To our knowledge, this study is the first to describe a deep learning method for the quantification of HIV target cells in microscopy images of mucosal tissue. This is a highly relevant outcome for clinical trials aiming to reduce HIV susceptibility, as the availability of susceptible cells in the mucosa is directly linked to the likelihood that sexual exposure will lead to infection40,41,42. This is an important outcome not only for trials aimed at reducing target cell availability, but all trials of mucosally applied products, to ensure there are no off-target inflammatory effects that would unintentionally increase HIV-susceptibility43,44. Previous studies have extensively described deep-learning methods for segmentation of CD3 + cells but these methods focus on histology images45,46. Existing methods for deep-learning cell segmentation in IF microscopy images are not designed to enable simultaneous quantification of multiple cell types, limiting their utility to study the distribution and composition of immune cells. Implementation of these models also require a higher-level understanding of convolutional neural networks and software packages related to neural network construction47,48.

In conclusion, this StarDist deep learning approach is an accurate and time saving approach that can be used in a high-throughput manner to quantify immune cells in full mucosal tissue section scans.

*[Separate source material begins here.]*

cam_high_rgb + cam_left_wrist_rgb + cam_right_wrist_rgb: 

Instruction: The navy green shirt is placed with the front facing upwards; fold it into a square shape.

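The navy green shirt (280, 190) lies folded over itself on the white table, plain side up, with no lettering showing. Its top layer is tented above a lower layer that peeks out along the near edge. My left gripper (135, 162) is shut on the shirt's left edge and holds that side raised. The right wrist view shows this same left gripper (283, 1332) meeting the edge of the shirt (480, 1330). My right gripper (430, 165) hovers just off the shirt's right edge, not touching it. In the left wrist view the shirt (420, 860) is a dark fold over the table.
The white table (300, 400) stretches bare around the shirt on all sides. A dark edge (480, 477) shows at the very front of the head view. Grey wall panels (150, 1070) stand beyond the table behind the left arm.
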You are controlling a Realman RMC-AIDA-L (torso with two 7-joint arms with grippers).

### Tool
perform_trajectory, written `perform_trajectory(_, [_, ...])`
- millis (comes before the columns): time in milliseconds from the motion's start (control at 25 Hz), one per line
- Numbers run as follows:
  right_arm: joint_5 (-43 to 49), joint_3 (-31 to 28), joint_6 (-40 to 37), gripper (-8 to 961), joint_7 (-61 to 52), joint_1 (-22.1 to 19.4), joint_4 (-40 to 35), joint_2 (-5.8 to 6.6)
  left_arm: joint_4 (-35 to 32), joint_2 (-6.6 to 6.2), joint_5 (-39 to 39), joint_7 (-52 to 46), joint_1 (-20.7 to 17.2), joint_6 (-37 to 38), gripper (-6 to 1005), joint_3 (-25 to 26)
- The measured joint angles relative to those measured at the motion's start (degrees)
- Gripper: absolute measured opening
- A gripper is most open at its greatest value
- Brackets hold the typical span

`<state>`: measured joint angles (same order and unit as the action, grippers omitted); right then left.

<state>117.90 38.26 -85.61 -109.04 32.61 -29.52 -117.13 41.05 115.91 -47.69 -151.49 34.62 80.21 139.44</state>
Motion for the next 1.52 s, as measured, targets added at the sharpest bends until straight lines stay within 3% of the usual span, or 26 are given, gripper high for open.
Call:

This model is more robust than conventional pixel-based methods in regions of high cell density and autofluorescence, and accurately quantifies cells in both the epidermal and dermal regions of the foreskin. This model can be easily applied and incorporated into existing ImageJ workflows, making it an appropriate replacement for conventional pixel-based methods for automated HIV target cell quantification that have previously been used in other studies. The high accuracy of this model enables high-throughput processing of samples from large patient cohorts and provides feasibility for the use of immunofluorescence imaging as reliable method for measuring HIV susceptibility in clinical trials.